开发者 https://www.devze.com 2023-03-19 07:34 出处:网络
Does anyone know if its possible to create a model instance and apply the ID and any other attributes without having to load it from the database? I tried doing this, but the associations are not fetc

Does anyone know if its possible to create a model instance and apply the ID and any other attributes without having to load it from the database? I tried doing this, but the associations are not fetched from the database :( Any ideas?


EDI开发者_StackOverflow社区T

What I want to accomplish is simply this:

  1. Fetch an existing record from the database.
  2. Store as "hashed" output of the record into redis or some other memory store.
  3. Next time when that record is fetched, fetch the cached store first and if it is not found then goto step 1.
  4. If there is a cache hit, then load all the cached attributes into that model and make that model instance behave as if it were a model fetched from the database with a finite set of columns.

This is where I am stuck, what I've been doing is creating a Model.new object and setting each of the params manually. This works, but it treats the instantiated model object as a new record. There has got to be an intermediate subroutine in ActiveRecord that does the attribute setting.


I solved the problem by doing the following.

  1. Create a new model class which extends the model class that I want to have cached into memory.

  2. Set the table_name of the new class to the same one as the parent class.

  3. Create a new initialize method, call the super method in it, and then allow a parameter of that method to allow for a hash variable containing all the properties of the parent class.

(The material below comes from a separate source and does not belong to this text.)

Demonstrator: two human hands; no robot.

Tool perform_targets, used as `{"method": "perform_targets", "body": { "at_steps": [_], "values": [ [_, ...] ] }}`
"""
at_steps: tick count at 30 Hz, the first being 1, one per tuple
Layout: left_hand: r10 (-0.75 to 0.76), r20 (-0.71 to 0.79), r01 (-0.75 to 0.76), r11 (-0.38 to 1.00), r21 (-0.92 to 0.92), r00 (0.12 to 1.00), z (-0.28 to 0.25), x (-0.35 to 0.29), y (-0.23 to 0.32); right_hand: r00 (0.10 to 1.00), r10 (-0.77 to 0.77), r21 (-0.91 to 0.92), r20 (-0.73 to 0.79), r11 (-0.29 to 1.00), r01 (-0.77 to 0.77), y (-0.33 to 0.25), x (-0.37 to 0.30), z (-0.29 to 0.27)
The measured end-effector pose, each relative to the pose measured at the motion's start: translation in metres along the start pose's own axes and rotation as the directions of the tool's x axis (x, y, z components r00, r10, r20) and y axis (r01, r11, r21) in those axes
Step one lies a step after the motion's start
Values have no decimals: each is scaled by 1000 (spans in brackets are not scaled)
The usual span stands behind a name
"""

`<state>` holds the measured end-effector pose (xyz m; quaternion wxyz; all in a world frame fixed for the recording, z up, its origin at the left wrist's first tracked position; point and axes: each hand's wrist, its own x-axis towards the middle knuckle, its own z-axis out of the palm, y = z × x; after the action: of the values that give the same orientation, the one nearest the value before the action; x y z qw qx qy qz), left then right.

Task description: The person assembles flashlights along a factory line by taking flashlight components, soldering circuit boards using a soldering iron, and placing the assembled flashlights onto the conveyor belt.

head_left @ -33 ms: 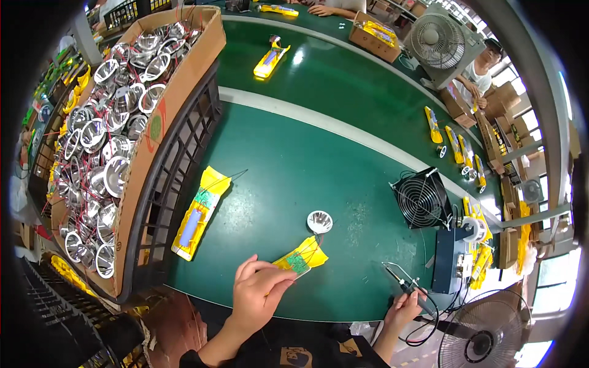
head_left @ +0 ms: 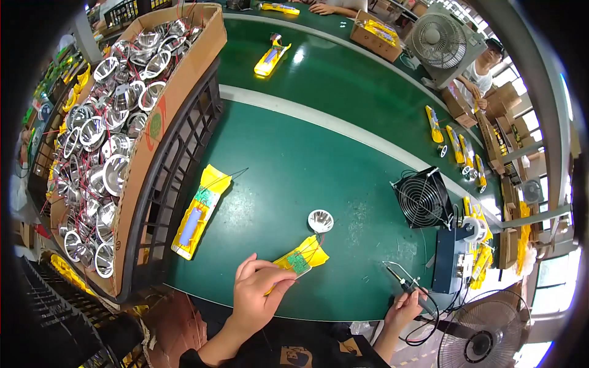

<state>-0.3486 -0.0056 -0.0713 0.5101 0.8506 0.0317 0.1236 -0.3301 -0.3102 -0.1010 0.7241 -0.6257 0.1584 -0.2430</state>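
Note:
My left hand [head_left: 261,285] is closed on a yellow plastic housing [head_left: 316,250] near the front edge of the green tabletop. A green circuit board [head_left: 299,262] sits in the housing, and my fingers hide the housing's near end. Thin wires run from it to a silver reflector cup [head_left: 320,221] with a white rim just beyond. In my right hand [head_left: 403,306] is a soldering iron [head_left: 407,286], its tip pointing up and to the left, apart from the housing. A second yellow housing [head_left: 195,214] with a blue cylindrical cell and a green board lies farther left.
A cardboard box [head_left: 175,104] heaped with reflector cups stands at left on a black crate [head_left: 178,178]. A small black fan [head_left: 422,199] and a blue soldering station [head_left: 450,260] are at right. Beyond a pale rail, a green belt [head_left: 325,86] carries more housings; a person sits past it.

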Motion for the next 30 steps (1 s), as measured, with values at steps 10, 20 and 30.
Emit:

  4. Overload the method new_record? and set that to false so that the associations work.

Here's my code:

class Session < User

  self.table_name = 'users'

  METHODS = [:id, :username] # all the columns that you wish to have in the memory hash
  METHODS.each do |method|
    attr_accessor method
  end

  def initialize(data)
    super({})

    if data.is_a?(User)
      user = data
      data = {}
      METHODS.each do |key|
        data[key] = user.send(key)
      end
    else
      data = JSON.parse(data)
    end

    data.each do |key,value|
      key = key.to_s
      self.send(key+'=',value)
    end
  end

  def new_record?
    false
  end

end


The memcached gem will allow you to shove arbitrary Ruby objects into it. This should all get handled for you transparently, if you're using it.

Otherwise, take a look at ActiveRecord::Base#instantiate to see how it's done normally. You're going to have to trace through a bunch of rails stack, but that's what you get for attempting such hackery!